Video Screencast Help
Symantec to Separate Into Two Focused, Industry-Leading Technology Companies. Learn more.

Backup to Tape slowdown 2010 r3

Created: 18 Jun 2013 • Updated: 12 Sep 2013 | 31 comments
This issue has been solved. See solution.

Our Backups to tape have slowed down, it happened overnight and had been running fine for months. I've done the usual things like clean the heads but this has made no difference. Having watched them realtime, the job rate (including verify) seems to get slower as the job progresses. Copying some files from one server to another seems fine, we did 150GB in about 30 mins to the Media Server.

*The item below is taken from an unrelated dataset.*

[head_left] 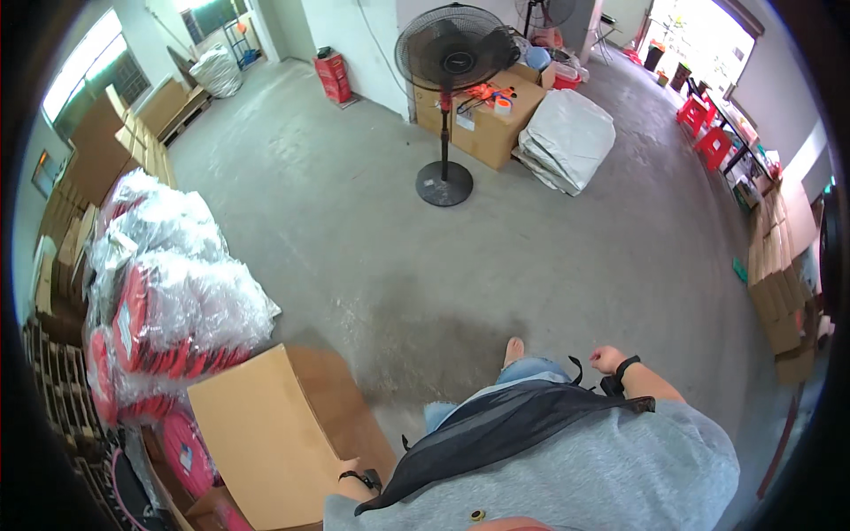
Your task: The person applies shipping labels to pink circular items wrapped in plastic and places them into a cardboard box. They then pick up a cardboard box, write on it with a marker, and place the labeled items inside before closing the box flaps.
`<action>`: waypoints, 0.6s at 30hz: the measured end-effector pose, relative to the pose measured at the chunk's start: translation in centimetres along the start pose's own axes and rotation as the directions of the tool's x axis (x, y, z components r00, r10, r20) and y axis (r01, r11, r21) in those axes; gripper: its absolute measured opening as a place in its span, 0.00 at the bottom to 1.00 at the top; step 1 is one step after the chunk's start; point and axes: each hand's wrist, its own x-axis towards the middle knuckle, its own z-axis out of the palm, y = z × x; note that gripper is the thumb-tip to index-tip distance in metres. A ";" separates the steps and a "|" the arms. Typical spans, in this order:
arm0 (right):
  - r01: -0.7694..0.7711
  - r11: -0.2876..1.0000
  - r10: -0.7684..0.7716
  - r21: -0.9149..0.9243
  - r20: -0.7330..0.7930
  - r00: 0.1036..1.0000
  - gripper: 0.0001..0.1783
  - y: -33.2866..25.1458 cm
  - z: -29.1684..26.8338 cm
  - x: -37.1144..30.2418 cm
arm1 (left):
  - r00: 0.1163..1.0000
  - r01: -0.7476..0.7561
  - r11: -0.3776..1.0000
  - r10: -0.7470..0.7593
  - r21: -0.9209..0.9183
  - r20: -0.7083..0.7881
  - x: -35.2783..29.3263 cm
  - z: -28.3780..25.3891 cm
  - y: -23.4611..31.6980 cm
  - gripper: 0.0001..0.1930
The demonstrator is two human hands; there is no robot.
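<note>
Brown box (266, 434), plain. Red goods in clear, glinting bags (168, 292). Black fan (453, 53). Grey floor (354, 221) with a dark stain. Red stools (704, 133). White sack (567, 137).

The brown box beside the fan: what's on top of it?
On the brown box lie orange items and a tape roll. Its inside is hidden.

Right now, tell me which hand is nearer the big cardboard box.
Left. The left hand rests against the cardboard box; the right hand hangs apart from it, on the person's other side.
</note>
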 end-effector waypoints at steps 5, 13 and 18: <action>-0.158 0.984 0.145 0.077 0.155 0.977 0.15 3.9 1.6 2.7 | 0.979 -0.130 0.931 0.174 -0.340 0.103 -5.1 -2.1 13.5 0.17; -0.138 0.946 0.142 0.295 0.009 0.990 0.15 10.5 -3.1 14.4 | 0.864 -0.321 0.839 0.450 -0.438 0.228 -5.4 4.0 38.1 0.20; -0.126 0.879 0.224 0.459 -0.166 0.960 0.14 10.3 -9.7 18.9 | 0.833 -0.490 0.869 0.488 -0.062 0.261 -8.8 4.0 53.6 0.20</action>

Here's some job history and more detail because it seems to slow down once it starts to backup our main file server, which also holds our SharePoint SQL DB

This is the first item of the job, this happens to be our Media Server that the Tape Unit is connected. It shows the start time on on day, then the next and this looks ok

Backup started on 6/6/2013 at 1:03:10 AM.
Backup completed on 6/6/2013 at 1:21:16 AM.

Backup started on 6/7/2013 at 1:03:16 AM.
Backup completed on 6/7/2013 at 1:26:17 AM.
 

The the next part of the job, on a remote server which looks to be ok.

Backup started on 6/6/2013 at 1:22:24 AM.
Backup completed on 6/6/2013 at 1:26:23 AM.

Backup started on 6/7/2013 at 1:27:32 AM.
Backup completed on 6/7/2013 at 1:38:02 AM.

Next is our concern, the main file server, same amount of data but this has really slowed up.

Backup started on 6/6/2013 at 1:26:28 AM.
Backup completed on 6/6/2013 at 6:40:57 AM.

Backup started on 6/7/2013 at 1:38:08 AM.
Backup completed on 6/7/2013 at 11:10:05 AM.

The last part of the job is our Exchange Server (2010) which I suspect is delayed because of the one above.

I haven't copied any major data between the file server and media server, or run any test jobs because the backups are finishing late in the afternoon and wondered if anyone had some further ideas. I'm thinking of disabling the SOPHOS av tonight on the Media Server and also peforming some direct diags on the Tape unit itself.

Thanks

Operating Systems:

Comments 31 CommentsJump to latest comment

CraigV's picture

Hi,

Disabling the AV is 1 troubleshooting step, but a better way around this is to ensure that there are exceptions in for the BE services...you're not putting yourself at 100% risk by doing this.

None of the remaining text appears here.